◆ What is being asked ◆
Give back exactly the stretch of data below from the line holding "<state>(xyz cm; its" through the line holding "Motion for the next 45", both ends included, and leave the remaining lines out.

◆ Given entries ◆
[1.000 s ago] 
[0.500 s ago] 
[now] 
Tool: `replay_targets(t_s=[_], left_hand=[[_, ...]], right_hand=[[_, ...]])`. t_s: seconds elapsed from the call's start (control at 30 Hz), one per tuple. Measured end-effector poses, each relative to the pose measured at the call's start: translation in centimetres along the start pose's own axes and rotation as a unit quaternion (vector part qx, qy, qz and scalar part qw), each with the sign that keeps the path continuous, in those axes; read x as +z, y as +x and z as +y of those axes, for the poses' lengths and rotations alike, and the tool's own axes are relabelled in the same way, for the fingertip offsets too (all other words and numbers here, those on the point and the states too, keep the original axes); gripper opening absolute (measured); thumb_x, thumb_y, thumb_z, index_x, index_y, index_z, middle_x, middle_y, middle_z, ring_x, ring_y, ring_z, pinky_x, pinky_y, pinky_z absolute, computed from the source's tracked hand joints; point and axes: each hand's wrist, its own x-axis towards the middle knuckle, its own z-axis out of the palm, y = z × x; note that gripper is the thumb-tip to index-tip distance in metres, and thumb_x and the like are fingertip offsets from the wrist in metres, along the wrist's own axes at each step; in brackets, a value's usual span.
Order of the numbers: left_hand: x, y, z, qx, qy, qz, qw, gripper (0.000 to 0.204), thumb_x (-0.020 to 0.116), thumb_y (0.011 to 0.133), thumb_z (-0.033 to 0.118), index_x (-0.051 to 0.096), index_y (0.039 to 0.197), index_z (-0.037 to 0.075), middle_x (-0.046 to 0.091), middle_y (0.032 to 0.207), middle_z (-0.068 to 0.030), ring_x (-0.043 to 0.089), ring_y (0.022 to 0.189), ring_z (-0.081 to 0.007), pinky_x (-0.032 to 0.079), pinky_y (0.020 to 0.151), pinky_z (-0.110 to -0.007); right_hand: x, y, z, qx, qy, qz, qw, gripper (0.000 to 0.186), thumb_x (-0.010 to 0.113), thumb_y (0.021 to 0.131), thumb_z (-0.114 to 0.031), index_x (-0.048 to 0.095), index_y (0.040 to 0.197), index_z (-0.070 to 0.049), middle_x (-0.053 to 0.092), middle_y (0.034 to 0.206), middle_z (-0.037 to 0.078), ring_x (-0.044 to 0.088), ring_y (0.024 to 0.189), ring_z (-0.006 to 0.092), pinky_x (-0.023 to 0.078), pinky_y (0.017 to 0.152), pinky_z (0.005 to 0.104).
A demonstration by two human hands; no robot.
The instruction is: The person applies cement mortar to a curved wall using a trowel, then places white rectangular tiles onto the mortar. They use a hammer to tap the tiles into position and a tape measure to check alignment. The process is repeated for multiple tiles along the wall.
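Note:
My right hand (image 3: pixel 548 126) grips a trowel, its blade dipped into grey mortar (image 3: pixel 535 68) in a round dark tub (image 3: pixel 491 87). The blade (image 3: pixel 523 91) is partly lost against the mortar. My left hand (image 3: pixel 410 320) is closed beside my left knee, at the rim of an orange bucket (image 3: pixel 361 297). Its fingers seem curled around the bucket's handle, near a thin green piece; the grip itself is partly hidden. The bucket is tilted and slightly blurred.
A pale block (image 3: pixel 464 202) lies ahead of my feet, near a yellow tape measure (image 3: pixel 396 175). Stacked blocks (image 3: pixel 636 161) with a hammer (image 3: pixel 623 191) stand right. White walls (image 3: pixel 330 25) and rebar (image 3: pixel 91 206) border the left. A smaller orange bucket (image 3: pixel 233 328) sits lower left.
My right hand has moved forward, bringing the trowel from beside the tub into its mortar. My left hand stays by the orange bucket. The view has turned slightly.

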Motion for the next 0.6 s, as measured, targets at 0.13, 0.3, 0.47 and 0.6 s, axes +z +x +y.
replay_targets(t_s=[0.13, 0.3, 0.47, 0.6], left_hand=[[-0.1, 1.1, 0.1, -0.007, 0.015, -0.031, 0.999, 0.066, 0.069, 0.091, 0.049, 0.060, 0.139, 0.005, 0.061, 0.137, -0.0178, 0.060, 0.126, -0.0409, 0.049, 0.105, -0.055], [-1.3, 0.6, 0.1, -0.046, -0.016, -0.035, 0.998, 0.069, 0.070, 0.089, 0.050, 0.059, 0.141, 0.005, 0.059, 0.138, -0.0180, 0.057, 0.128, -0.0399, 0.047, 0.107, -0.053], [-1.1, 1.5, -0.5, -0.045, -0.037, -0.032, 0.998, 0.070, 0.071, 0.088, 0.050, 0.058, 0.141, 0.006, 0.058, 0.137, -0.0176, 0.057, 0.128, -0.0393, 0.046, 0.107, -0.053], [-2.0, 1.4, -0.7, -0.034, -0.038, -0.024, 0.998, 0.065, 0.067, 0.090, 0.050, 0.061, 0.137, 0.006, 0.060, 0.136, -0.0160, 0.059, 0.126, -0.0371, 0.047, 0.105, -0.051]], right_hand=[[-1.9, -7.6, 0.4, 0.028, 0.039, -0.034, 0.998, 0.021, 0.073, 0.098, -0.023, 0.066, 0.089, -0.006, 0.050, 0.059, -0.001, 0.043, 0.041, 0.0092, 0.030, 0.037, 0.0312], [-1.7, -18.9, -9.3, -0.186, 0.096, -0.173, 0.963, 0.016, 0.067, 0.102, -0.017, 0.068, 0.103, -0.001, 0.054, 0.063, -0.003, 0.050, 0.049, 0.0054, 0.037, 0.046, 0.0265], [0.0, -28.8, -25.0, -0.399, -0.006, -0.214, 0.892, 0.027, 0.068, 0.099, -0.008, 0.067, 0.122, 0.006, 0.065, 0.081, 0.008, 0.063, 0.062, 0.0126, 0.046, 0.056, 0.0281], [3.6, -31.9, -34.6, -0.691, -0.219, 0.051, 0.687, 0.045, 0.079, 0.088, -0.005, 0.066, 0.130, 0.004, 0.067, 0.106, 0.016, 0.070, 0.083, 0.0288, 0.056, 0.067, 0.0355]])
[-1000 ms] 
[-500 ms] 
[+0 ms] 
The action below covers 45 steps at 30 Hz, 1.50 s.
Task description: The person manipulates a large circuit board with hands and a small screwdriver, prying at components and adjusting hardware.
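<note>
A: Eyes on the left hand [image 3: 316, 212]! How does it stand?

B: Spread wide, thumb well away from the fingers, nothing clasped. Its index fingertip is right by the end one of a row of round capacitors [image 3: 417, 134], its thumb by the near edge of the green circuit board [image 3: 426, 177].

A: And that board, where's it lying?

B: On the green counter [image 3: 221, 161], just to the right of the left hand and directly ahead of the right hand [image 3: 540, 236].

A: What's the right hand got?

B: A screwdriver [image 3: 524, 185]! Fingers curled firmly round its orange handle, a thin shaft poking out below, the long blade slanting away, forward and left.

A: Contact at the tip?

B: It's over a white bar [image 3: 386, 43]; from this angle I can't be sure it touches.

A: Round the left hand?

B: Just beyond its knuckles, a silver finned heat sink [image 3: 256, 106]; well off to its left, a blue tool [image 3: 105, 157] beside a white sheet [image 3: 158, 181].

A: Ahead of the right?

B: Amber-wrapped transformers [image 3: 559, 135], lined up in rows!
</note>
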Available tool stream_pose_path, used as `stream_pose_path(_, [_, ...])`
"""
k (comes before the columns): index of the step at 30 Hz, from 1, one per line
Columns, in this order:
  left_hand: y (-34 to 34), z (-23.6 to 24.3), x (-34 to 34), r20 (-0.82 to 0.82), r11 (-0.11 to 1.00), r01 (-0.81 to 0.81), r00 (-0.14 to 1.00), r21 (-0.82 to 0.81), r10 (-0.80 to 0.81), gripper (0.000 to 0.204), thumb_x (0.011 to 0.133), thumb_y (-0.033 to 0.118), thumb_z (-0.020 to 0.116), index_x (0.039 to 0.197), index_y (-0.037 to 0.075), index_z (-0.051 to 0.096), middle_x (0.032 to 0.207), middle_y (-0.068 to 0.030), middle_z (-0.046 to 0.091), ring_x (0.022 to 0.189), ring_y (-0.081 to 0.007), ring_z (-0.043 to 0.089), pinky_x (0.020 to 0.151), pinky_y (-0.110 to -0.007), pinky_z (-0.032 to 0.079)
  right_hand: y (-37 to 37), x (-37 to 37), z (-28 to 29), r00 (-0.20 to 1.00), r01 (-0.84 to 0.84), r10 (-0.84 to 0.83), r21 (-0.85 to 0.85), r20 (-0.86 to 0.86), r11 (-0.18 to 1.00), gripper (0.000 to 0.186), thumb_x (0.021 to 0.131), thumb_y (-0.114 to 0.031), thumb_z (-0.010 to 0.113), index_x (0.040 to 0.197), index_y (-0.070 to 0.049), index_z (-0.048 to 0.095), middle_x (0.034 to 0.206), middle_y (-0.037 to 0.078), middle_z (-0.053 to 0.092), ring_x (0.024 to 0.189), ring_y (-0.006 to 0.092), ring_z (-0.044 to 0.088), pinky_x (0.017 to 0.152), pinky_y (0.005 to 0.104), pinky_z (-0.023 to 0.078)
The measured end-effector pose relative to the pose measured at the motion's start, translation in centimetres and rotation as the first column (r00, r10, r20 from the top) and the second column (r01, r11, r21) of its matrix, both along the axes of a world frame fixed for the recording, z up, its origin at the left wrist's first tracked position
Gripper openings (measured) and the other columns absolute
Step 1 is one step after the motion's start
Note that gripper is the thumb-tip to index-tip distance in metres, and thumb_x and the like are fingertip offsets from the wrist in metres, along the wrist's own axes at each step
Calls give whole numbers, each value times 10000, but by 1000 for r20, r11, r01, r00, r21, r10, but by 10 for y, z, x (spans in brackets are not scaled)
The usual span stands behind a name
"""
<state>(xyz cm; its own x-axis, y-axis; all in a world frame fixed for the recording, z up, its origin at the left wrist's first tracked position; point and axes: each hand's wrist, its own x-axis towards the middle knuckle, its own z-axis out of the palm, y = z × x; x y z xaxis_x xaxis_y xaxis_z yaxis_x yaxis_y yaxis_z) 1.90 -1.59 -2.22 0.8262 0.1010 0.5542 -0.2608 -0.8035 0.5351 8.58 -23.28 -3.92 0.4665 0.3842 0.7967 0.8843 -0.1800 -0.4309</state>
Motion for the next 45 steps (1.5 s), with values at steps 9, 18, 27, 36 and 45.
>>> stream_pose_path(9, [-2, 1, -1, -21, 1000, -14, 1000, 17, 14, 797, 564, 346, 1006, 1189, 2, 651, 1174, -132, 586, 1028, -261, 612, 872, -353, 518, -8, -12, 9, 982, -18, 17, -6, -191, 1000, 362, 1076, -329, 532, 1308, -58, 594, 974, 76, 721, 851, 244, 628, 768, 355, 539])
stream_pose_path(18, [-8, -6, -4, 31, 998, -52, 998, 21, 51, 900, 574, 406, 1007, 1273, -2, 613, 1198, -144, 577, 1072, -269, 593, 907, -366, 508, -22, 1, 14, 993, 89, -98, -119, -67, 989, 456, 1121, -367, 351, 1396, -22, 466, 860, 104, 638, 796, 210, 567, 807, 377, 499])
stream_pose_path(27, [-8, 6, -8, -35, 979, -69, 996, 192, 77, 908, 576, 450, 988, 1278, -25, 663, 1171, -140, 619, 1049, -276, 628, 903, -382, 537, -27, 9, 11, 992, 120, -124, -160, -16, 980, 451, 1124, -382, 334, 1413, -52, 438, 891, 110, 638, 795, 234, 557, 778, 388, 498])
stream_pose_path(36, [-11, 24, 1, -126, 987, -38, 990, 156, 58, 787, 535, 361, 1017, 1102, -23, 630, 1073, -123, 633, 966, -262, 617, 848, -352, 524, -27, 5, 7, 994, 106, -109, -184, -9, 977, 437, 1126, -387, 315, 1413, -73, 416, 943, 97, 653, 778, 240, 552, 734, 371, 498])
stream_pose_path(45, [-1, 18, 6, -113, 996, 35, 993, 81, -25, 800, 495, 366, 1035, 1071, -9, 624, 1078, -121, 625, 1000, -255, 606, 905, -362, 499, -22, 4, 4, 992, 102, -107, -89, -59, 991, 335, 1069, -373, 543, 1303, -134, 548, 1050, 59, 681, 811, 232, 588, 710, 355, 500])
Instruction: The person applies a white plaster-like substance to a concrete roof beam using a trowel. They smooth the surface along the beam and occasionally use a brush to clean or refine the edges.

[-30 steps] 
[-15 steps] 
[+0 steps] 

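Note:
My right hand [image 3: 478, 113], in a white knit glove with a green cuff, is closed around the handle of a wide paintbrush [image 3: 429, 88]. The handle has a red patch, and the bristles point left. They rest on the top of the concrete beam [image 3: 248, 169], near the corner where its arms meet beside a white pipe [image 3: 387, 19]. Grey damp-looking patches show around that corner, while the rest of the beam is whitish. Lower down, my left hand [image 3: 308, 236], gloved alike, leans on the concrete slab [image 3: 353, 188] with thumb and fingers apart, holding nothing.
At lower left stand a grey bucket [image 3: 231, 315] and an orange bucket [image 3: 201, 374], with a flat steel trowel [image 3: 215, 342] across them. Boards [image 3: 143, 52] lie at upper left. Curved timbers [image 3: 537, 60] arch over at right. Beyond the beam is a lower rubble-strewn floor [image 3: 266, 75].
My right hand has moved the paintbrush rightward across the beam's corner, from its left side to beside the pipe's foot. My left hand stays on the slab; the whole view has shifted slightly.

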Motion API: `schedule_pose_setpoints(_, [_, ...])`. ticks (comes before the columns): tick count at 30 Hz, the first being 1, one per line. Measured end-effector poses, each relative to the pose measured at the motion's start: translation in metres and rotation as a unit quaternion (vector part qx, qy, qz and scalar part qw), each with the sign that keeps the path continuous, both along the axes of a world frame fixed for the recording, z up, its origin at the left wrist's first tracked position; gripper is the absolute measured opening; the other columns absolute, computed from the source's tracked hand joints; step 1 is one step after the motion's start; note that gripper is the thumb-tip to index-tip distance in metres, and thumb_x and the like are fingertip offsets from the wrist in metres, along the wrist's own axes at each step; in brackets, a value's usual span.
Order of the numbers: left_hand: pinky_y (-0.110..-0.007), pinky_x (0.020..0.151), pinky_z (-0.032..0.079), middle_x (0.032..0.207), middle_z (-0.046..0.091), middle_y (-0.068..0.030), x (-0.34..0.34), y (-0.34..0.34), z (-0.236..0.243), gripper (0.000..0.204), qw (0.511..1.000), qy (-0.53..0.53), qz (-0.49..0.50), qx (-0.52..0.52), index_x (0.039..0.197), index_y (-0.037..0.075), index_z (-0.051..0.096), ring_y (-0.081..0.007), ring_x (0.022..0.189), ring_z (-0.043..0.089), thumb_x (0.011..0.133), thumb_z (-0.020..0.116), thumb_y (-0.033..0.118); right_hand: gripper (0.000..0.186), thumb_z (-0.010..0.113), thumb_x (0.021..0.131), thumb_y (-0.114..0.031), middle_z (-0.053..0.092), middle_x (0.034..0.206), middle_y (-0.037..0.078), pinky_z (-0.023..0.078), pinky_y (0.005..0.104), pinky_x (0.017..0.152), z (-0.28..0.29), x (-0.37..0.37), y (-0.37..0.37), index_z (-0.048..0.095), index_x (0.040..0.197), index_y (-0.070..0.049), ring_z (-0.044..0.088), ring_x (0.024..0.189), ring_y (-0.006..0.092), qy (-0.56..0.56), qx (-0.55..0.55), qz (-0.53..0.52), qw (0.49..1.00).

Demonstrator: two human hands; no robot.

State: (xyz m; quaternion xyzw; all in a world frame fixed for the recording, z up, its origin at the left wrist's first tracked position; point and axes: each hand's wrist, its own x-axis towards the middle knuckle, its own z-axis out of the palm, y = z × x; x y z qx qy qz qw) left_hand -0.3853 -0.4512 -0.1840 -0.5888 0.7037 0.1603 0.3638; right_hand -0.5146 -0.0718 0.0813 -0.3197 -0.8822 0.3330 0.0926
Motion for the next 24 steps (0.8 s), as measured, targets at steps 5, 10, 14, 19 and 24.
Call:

◆ Output for this exercise ◆
<state>(xyz cm; its own x-axis, y-axis; all in a world frame fixed for the recording, z up, its origin at the left wrist's first tracked position; point and axes: each hand's wrist, its own x-axis towards the middle knuckle, its own z-axis out of the palm, y = z × x; x y z xaxis_x xaxis_y xaxis_z yaxis_x yaxis_y yaxis_z) 1.90 -1.59 -2.22 0.8262 0.1010 0.5542 -0.2608 -0.8035 0.5351 8.58 -23.28 -3.92 0.4665 0.3842 0.7967 0.8843 -0.1800 -0.4309</state>
Motion for the next 45 steps (1.5 s), with values at steps 9, 18, 27, 36 and 45.

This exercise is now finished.